Cindy Estis Green, CEO & Co-Founder of Kalibri Labs recently told HSMAI in an interview, “The industry had a long upcycle with 17% growth in guest paid revenue over the last 5 years. Business was good, and everybody figured, ‘Why should I change anything if we’re making a lot of money and it seems to be going well?’ But, like many other industries, the hospitality vertical has been intermediated by large digital tech platforms aggregating consumer demand and it has caused major upheaval for many such as retail, publishing and financial services. On top of digital disruption, the pandemic forced everyone to pay attention to everything again as though it was a clean slate: ‘Wait a minute, we can’t necessarily operate the way we have been. There’s no autofill on my hotel anymore, so I have to understand the composition of demand.’” While leisure business returned to pre-pandemic levels by June 2021, at that time, Commercial segments were under half the 2019 volume (49%) with a lot of uncertainty around when businesses would allow individuals to hit the road and when groups and meetings will resume.

Understanding the Ingredients of Demand

In response to the critical need to monitor the return of commercial business by market and submarket, Kalibri Labs has identified the segments that comprise commercial demand include Corporate, Government, Consortia, and Rack/BAR and Loyalty Member Rates on weekdays, while Commercial Group includes Association, Convention, Corporate, and Government. Segments that make up Leisure demand are all discount programs (AAA/AARP, Advance Purchase, etc.), Promotion/Packages, weekend Loyalty Member Rate, and OTA.

The composition of demand in 2019 for total revenue was 53% Commercial and 47% Leisure. For Group in 2019, Commercial contributed over two-thirds of demand (67.4%). The impact of the pandemic caused a 64% decline in total Commercial business and a 47% decline for Leisure. The loss in the commercial portion of total group demand was even more significant, declining 80% compared to 2019. It is clear that although Leisure business returned sooner, it will likely plateau at close to 2019 levels by the end of 2021. Commercial business will slowly return, but may still only reach 70-80% of its pre-pandemic volume by the end of 2022.

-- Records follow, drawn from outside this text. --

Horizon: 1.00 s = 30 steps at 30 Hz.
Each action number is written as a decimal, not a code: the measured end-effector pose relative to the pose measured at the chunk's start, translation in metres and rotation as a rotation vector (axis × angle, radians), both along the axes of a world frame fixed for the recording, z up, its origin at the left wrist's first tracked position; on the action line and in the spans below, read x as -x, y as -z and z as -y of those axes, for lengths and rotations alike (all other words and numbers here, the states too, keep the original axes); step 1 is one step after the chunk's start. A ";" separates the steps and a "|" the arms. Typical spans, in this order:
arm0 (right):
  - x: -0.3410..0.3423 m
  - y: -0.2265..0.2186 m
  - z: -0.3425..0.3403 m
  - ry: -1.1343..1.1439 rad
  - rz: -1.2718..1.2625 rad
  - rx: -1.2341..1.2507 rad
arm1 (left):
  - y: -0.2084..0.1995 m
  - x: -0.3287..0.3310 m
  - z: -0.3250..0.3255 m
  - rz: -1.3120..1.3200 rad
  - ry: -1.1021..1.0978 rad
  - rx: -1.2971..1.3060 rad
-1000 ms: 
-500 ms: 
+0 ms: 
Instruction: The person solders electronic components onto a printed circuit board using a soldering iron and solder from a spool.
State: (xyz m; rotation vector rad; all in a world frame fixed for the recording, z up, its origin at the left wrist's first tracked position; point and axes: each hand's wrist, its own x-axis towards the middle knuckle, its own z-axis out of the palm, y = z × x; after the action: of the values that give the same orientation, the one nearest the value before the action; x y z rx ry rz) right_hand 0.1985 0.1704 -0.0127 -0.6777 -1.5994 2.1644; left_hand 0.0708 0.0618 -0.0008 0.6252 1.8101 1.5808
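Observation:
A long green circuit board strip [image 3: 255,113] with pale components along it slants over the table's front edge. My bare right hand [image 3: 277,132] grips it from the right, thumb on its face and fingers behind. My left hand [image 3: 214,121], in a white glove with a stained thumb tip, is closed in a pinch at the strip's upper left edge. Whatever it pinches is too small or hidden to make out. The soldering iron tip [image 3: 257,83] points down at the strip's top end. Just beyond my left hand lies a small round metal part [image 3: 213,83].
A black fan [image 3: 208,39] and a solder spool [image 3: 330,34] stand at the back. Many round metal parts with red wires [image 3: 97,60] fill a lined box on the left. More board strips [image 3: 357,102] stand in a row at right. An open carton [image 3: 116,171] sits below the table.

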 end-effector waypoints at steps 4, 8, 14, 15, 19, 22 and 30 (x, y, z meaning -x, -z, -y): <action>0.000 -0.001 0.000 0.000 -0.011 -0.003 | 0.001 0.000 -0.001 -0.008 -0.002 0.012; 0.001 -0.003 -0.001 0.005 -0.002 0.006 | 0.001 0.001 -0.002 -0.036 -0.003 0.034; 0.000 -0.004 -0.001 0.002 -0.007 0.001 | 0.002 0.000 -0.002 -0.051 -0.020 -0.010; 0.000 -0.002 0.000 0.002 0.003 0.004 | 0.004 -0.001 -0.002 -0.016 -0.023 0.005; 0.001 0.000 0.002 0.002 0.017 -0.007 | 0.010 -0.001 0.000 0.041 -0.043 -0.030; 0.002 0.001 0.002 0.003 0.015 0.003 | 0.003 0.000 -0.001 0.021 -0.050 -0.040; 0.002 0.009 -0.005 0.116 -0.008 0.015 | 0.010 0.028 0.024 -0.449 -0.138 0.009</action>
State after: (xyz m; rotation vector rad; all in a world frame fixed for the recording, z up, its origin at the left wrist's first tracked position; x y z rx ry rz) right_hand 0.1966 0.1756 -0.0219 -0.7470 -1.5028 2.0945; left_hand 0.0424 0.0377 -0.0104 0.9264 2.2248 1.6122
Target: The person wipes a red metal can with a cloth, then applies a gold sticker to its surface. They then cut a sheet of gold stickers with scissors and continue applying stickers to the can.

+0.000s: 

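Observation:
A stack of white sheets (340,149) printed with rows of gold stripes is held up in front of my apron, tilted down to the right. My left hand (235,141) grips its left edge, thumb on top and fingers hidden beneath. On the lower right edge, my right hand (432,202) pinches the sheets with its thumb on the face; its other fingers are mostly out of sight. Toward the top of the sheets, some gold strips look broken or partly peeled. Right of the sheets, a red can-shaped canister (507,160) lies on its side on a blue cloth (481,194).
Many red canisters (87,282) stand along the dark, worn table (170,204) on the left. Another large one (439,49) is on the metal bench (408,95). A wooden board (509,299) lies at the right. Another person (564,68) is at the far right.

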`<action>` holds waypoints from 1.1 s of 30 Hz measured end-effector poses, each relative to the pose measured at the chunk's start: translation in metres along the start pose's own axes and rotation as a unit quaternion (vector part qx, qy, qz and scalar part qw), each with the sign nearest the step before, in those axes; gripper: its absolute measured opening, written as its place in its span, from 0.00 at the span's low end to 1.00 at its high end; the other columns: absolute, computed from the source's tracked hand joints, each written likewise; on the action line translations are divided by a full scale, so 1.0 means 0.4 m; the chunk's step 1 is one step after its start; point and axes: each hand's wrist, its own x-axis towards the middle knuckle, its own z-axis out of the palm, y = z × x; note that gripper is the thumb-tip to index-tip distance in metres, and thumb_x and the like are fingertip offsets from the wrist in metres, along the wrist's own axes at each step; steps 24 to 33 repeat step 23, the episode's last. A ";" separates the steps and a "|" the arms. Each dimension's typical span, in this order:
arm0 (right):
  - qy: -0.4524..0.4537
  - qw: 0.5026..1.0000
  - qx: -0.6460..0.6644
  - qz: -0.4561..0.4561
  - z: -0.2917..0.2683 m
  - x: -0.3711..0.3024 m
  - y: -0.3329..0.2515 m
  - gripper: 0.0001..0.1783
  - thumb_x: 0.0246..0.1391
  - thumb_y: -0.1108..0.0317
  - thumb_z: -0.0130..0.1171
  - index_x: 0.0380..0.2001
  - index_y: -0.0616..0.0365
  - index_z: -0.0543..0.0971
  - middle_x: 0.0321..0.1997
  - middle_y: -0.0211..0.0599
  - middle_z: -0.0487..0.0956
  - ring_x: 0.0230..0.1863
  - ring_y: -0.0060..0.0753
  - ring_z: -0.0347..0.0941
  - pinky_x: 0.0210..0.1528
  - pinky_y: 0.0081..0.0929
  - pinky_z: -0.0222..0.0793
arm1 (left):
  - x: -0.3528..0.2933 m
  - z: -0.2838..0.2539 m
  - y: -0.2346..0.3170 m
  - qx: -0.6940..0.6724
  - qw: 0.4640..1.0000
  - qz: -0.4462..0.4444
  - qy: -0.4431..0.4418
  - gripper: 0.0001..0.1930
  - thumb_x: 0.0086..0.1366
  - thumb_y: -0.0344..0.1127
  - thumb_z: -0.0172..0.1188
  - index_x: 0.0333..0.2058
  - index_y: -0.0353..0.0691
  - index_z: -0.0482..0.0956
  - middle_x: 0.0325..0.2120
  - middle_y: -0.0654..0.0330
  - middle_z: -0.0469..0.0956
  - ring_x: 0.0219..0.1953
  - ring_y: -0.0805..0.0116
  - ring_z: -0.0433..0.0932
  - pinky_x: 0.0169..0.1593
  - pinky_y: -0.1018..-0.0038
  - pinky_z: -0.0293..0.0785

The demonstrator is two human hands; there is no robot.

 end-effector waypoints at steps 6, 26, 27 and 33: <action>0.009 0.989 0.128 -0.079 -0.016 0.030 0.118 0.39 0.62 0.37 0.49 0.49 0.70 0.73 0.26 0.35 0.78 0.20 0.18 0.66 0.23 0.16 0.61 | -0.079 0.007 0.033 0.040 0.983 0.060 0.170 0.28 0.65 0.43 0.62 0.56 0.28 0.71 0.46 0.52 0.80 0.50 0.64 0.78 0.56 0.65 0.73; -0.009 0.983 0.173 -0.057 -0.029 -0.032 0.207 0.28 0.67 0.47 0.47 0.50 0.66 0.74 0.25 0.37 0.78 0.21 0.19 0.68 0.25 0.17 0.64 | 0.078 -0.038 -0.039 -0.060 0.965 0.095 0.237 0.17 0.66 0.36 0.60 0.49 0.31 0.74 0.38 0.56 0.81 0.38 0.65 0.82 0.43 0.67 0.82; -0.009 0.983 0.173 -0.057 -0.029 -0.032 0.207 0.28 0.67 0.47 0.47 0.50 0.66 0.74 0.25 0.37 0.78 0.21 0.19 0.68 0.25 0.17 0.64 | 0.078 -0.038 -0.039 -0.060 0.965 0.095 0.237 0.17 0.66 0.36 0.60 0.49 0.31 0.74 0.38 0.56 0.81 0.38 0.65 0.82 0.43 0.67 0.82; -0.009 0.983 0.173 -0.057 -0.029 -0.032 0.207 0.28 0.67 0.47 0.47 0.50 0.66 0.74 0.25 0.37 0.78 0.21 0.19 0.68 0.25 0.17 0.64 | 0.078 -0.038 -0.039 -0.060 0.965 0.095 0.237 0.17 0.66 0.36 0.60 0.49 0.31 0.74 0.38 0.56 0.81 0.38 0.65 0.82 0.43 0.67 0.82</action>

The initial 2021 recovery began for both Commercial and Leisure on a similar trajectory, but Q2 2021 experienced a significant boost in Leisure occupancy while Commercial never really took off. By mid-September, 2021 across all U.S. hotels, only 25 points of occupancy were contributed by commercial segments, with 40 points coming from leisure segments. U.S. markets vary dramatically in their pre-pandemic mix, and now, as a result of those differences, the recovery is very uneven in the pace and composition of demand.

While these trends represent the total U.S., performance by chain scale is most influenced by the market and submarket where the hotels are located. Even within a market, the spectrum of business volumes in each submarket can vary widely.

Commercial vs. Leisure Occupancy Contribution by Month, Kalibri Labs

Many lower and mid-tier hotels are in markets with an historically lower reliance on Commercial demand and many of these markets have already met or exceeded their 2019 performance, while dependence on Commercial increases for many Upscale, Upper Upscale, and Luxury hotels in markets with a higher mix of Commercial transient and group business. Forecasts for lower and mid-tier hotels are getting very close to 2019 levels, while Upper tier hotels in the large metro areas will be the last to return to pre-pandemic volume.